Approximately 21,400 adolescents and young adults (AYA) ages 15 to 29 years were diagnosed with cancer in 2000, which is nearly 3 times that of patients diagnosed in the first 15 years of life. Contrary to younger and older age groups, the 5-year survival and mortality reduction rates for these AYA with cancer have remained stagnant, particularly for AYA who are from ethnic minority groups. One reason for these disparities is that fewer AYA with cancer participate in therapeutic or Phase III clinical trials. Lack of participation in clinical trials both reduces access to direct medical benefits and hinders advances for others who seek AYA cancer treatment.
We conducted qualitative interviews with families of AYA with cancer and healthcare providers and discovered that AYA are not involved in decision making about clinical trials enrollment despite provider and caregiver efforts to direct treatment information to the AYA. AYA describe the presentation of information as ineffective in promoting their understanding of treatment options, and providers feel challenged to maintain engagement of AYA in treatment planning at diagnosis. Thus, research on how to increase involvement of AYA in clinical trials decision making may be critical to addressing disparities in AYA cancer outcomes.

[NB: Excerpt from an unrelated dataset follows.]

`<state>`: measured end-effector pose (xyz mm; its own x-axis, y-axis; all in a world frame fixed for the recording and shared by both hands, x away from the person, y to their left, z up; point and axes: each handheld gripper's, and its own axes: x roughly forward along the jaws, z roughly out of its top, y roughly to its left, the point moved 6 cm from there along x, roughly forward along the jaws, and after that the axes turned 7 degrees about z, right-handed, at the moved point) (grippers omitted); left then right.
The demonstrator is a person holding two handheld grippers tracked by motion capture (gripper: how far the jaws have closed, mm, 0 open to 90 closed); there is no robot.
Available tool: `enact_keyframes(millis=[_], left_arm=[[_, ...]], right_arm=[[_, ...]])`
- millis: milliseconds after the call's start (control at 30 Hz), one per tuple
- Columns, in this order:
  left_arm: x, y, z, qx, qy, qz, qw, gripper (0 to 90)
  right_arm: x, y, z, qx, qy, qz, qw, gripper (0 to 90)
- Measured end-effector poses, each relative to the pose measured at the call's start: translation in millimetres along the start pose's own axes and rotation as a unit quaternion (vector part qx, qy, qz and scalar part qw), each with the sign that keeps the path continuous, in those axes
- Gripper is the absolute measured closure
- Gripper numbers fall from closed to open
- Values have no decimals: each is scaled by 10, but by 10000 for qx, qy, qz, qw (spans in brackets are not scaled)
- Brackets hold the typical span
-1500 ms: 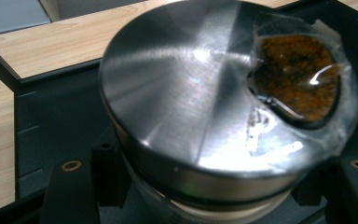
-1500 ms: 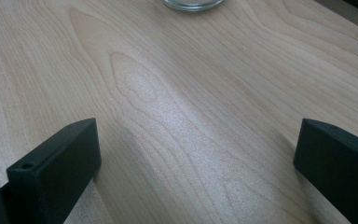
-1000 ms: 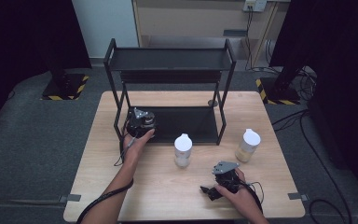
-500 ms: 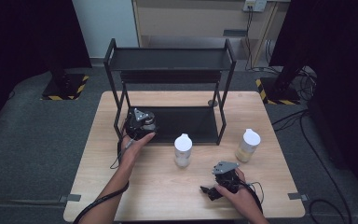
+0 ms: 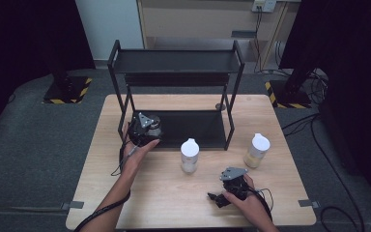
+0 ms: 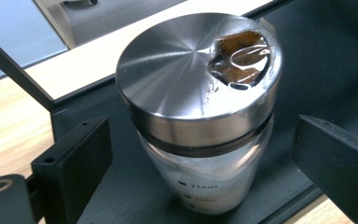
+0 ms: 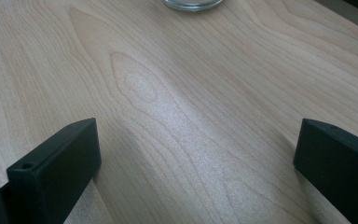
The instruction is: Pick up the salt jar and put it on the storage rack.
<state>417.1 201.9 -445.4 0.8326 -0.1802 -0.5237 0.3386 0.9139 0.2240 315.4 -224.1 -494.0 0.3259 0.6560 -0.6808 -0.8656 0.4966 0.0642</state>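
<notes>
Opening just now, my left claw (image 6: 200, 154) is freeing the jar (image 6: 199, 93) on the rack's (image 5: 193, 128) lower shelf; jaws standing clear. I'm backing straight out, avoiding tipping it. Right claw (image 7: 196, 163) is resting open.

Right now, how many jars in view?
3. A steel-lidded jar stands on the rack's bottom shelf, between the just-opened left gripper jaws. Two white-lidded jars stand on the table: one mid-table, one to its right.
</notes>
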Motion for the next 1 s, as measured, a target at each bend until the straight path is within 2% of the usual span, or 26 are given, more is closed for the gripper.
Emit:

Using both qualitative and quantitative methods (mixed methods) and a randomized trial, our current research aims to develop and test a decision support intervention comprised of an innovative web-based decision aid (DECIDES = AYA Deciding about Enrolling on a Clinical Intervention Trial: Decision Aid for Education and Support). DECIDES aims to increase AYA involvement in clinical trials decision-making and improve decision processes for AYA and primary caregivers. DECIDES is informed by health behavior theory, prior research, stakeholder input to increase usability and respond to AYA preferences, and established decision aid development guidelines. Further, DECIDES is developmentally appropriate, considers demand literacy, and contains components that increase knowledge about cancer and clinical trials, addresses attitudes to Phase III clinical trials, and weighs clinical trials benefits and barriers relative to values for AYA and their primary caregivers. In addition, we are in the process of validating a measure of attitudes towards clinical trials enrollment for AYA and their parents.
This research is central to the goals established by the Children’s Oncology Group and National Cancer Institute to address the unique and unmet needs of AYA with cancer through increased research on availability of and enrollment on clinical trials. Data from this study will inform a larger multi-site randomized trial to establish the efficacy of DECIDES for this vulnerable subgroup of patients with cancer.